The first question is how the dataset is configured to use an outside location or externally managed location. One straight-forward approach would be to this:

  • If the dataset properties specify no base path, the the dataset is located inside the CDAP file system space, at a location derived from the dataset name.
  • If the dataset properties specify a relative base path (one that does not start with "/"), then the dataset is located inside the CDAP file system space, at the specified relative location.
  • If the dataset properties specify an absolute base path (that starts with "/"), then the dataset is located outside the CDAP space, at the exact absolute path in the file system.

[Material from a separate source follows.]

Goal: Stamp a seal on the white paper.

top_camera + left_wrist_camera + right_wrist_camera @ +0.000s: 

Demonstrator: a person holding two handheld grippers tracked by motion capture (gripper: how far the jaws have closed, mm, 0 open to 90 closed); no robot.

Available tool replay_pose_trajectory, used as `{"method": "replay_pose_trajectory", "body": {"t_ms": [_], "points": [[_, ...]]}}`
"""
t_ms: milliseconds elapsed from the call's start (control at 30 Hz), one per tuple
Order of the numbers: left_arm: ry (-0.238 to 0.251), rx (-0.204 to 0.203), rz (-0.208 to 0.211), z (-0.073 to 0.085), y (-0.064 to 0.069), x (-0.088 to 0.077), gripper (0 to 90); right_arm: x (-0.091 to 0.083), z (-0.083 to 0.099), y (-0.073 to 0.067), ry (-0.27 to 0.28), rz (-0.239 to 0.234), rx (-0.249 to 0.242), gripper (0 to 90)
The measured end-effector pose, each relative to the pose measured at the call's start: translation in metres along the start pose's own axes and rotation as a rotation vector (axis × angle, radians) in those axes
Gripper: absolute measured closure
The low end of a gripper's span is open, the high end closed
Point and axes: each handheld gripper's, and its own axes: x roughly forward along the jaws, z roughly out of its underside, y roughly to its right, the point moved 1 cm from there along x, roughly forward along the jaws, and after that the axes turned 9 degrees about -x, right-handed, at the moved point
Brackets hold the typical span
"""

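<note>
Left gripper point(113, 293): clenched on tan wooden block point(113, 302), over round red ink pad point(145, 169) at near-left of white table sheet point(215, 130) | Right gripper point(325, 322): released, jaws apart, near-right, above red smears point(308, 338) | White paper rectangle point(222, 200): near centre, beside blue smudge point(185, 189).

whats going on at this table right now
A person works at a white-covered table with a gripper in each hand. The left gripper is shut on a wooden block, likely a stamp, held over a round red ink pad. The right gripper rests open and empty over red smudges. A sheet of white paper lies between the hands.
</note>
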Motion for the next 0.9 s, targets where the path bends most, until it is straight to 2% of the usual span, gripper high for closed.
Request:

This would be reasonable and intuitive. However, current CDAP (3.0) treats absolute base paths the as relative base paths: It appends the base path to the CDAP base directory for the namespace of the dataset. That effectively makes absolute paths relative to the namespace root. If we follow the above approach, then that changes backward compatibility. However, we can also treat the fact that the current code ignore the leading "/" of the path as a bug and fix it in 3.1. We would provide specific documentation for users who have used an absolute base path in existing applications on what the new behavior is. We would also need an upgrade procedure for existing file sets that have an absolute base path: this upgrade procedure would update the dataset properties to remove the leading "/" from the base path, to reflect the actual location of the file set under the fixed semantics. 

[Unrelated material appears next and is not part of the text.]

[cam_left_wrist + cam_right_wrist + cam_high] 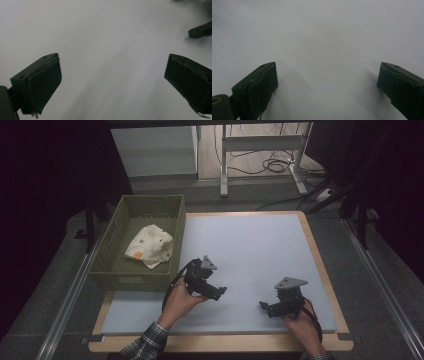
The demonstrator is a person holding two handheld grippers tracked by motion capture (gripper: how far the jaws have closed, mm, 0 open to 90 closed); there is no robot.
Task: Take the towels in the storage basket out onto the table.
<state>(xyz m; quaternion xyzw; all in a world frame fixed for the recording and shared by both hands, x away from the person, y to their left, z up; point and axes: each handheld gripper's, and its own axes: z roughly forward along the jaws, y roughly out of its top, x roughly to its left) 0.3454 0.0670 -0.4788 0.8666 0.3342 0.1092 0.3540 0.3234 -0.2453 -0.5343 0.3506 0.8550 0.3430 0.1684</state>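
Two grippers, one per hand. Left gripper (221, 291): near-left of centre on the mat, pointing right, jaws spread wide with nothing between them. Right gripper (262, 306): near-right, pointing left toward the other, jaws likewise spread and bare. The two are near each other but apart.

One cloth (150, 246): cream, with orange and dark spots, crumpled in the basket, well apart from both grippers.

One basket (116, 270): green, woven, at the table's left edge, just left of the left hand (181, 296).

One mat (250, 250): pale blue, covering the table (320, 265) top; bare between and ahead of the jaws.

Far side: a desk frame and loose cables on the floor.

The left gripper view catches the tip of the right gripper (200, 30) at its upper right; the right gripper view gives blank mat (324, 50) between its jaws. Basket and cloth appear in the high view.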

As an alternative, we could say:

  • If the dataset properties specify as the base path a full URL of the form "hdfs:/some/path", then that absolute URL is used as the base path without modification. 
  • Otherwise the dataset is located within the CDAP namespace's file system space.

However, that hard-wires this dataset to an HDFS location. It can therefore not be used in a standalone CDAP or in an in-memory unit test. For these environments, the developer would have to configure the dataset differently, for example "file:/some/path" for standalone. That, however, contradicts the premise of being able to deploy applications without change between different environments. 

Note: In the future, we may want to add this behavior independently of this design discussion. That will be required to configure a dataset to use a different HDFS file system than the default. 

The third alternative is to use explicit properties:

  • A dataset property "fileset.absolute.path" can be used to specify whether the base path is relative to the namespace's data dir or an an absolute path in the file system with default "false"

This approach is complementary to the second approach: If we should ever decide in the future to support fully qualified URLs for the base path, then that will imply both "fileset.absolute.path" and "fileset.expternal" to be "true".

Note that:

  • All approaches naturally apply to PartitionedFileSet and TimePartitionedFileSet through their embedded FileSets.
  • This has no impact in explore: whether and how a file set is explorable is an orthogonal configuration.
  • A dataset property "data.external" can be used to specify whether the file set is managed by an external process, default is "false". If this is true, then CDAP will not:
    • attempt to create the base path 
    • recursively delete the base path and all its contents when the file set is deleted or truncated
    • allow adding files to the file set (the file set is read-only)
  • External file sets cannot have a location within the CDAP file system space (and therefore "data.external" is implicitly true, and it must not be specified as false)
  • If an absolute path is given, it may not be inside the CDAP file system space (because it might collide with other CDAP data)

Conclusion

We have presented three approaches of which approach 1 is the most elegant and intuitive:

  • User story 1 is fulfilled by specifying data.external=true, and an absolute base path. 
  • User story 2 is fulfilled by specifying data.external=false, and an absolute base path.
  • This approach is not backwards-compatible with existing CDAP file sets, but we consider this a bug and provide a fix in 3.1; we will have an upgrade tool and precise docs for existing developers.
  • This approach allows future extension for using data on different HDFS file systems (or even non-HDFS). 

Â